### [WORK ORDER]
From the first line of the data below, copy each line up to the one containing "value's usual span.", and include that line too.

### [INFORMATION SHOWN]
= = = =

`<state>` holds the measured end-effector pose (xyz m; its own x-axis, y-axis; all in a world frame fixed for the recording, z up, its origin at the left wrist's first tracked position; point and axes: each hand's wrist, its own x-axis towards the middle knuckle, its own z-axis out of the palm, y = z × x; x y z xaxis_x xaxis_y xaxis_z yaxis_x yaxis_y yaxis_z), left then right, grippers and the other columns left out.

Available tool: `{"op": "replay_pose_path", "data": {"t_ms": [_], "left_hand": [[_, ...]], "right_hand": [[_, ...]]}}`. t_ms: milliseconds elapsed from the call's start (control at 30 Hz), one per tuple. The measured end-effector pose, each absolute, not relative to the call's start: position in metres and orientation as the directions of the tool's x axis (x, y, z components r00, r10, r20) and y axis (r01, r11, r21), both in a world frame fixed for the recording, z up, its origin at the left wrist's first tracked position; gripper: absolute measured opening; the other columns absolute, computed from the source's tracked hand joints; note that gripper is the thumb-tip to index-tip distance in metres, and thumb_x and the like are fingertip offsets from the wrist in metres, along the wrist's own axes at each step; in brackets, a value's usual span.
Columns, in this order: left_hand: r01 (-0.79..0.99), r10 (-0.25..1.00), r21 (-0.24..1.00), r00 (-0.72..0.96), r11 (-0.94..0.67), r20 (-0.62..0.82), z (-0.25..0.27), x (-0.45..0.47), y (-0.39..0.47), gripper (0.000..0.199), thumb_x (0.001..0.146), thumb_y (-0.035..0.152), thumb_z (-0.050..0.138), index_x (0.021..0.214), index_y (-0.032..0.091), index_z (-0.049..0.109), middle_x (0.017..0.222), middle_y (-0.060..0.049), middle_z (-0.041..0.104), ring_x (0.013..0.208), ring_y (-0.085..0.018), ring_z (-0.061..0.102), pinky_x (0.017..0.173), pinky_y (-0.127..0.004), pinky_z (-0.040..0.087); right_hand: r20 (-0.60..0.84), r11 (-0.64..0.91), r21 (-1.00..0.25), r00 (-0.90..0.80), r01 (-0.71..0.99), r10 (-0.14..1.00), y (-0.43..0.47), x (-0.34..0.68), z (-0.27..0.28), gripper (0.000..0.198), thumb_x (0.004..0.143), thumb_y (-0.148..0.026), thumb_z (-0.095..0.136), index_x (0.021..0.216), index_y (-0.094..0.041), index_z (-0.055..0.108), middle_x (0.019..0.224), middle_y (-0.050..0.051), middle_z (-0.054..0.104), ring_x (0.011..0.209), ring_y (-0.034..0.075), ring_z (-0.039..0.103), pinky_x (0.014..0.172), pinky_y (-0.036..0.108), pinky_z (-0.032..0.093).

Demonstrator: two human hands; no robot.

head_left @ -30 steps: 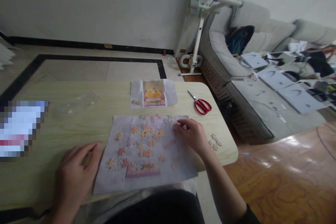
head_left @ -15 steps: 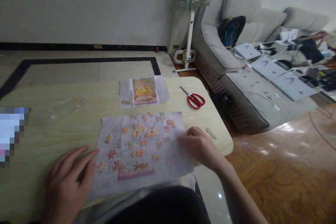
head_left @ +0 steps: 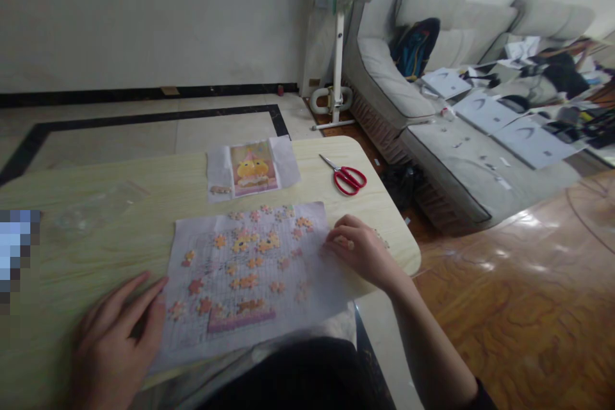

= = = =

### [ANSWER TO THE PROBLEM]
`<state>` holds the measured end-effector pose (xyz m; its own x-axis, y-axis; all in a world frame fixed for the recording, z up, its origin at the left wrist's first tracked position; point and axes: each hand's wrist, its own x-axis towards the middle knuckle, its own z-axis out of the palm, y = z × x; x y z xaxis_x xaxis_y xaxis_z yaxis_x yaxis_y yaxis_z), left then right, grippers and the other columns left out.

Available tool: `{"op": "replay_pose_path", "data": {"t_ms": [_], "left_hand": [[_, ...]], "right_hand": [[_, ...]]}}`. t_ms: milliseconds elapsed from the call's start (control at 30 Hz), one per tuple. The measured end-effector pose, each absolute, not relative to the call's start: position in metres and orientation as the directions of the tool's x axis (x, y, z components r00, r10, r20) and y axis (r01, r11, r21), both in a world frame fixed for the recording, z up, its origin at the left wrist's first tracked position; gripper: absolute measured opening; the other columns absolute, computed from the source's tracked hand joints; note that gripper is the thumb-tip to index-tip distance in metres, and thumb_x and the like are fingertip offsets from the wrist in metres, along the wrist's own axes at each step; in brackets, a value's usual span.

The output requires nothing else.